Fırat Neziroğlu Yazio: Çağdaş Sanat ve Köklerimiz Üzerine...

Halı, bu toprakların dili. Göçebe toplulukların çadırının duvarı, tavanı, yeri... Binek hayvanları ile aralarındaki bağ.

Anadolu’nun kadim kültürü. En eski el zanaatlerinden biri. Tüm dünyada kullanılan iki tür düğüm vardır. Biri Türk (Gördes) düğümü diğeri de İran düğümü. Bilinen ilk halı Pazırık halısıdır, ortalama 2500 yaşındadır ve Türk düğümü ile dokunmuştur.

Bugün bu dili sanat haline getirenlerden biri de Ramazan Can. İşlerini hayranlıkla takip ederim.

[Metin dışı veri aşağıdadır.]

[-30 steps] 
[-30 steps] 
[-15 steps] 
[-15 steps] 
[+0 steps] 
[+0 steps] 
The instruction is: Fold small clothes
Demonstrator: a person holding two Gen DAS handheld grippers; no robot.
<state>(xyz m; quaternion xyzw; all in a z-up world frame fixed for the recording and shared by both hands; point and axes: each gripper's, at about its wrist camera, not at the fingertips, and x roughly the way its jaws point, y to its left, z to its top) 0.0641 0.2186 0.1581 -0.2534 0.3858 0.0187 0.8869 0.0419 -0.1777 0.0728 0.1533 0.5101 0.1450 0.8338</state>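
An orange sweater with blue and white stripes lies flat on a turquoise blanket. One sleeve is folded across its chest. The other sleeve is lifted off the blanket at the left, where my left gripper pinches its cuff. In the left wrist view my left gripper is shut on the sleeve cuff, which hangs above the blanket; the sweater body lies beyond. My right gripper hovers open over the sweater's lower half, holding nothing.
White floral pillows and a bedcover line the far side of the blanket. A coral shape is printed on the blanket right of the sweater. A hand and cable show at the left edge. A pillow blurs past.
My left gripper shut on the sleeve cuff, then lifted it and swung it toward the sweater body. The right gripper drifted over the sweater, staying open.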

Çok severim. Bugün için bize yeni sözler söyler Ramazan’ın halıları ve sanatı.

Tekstilin çağdaş sanat içinde henüz kabul görüyor olması çok manidar. Ben de bir dokuyucu olarak ürettiğim için çok içten bir beğeni duyuyorum Ramazan’ın işlerine karşı.

Her söz kendi diliyle söylenince anlamlı. Ramazan da kendi dilini öyle güzel kullanıyor ki geçmiş, bugün ve gelecek arasında güçlü bir köprü kurup üzerinde yolculuğa çıkarıyor bizleri.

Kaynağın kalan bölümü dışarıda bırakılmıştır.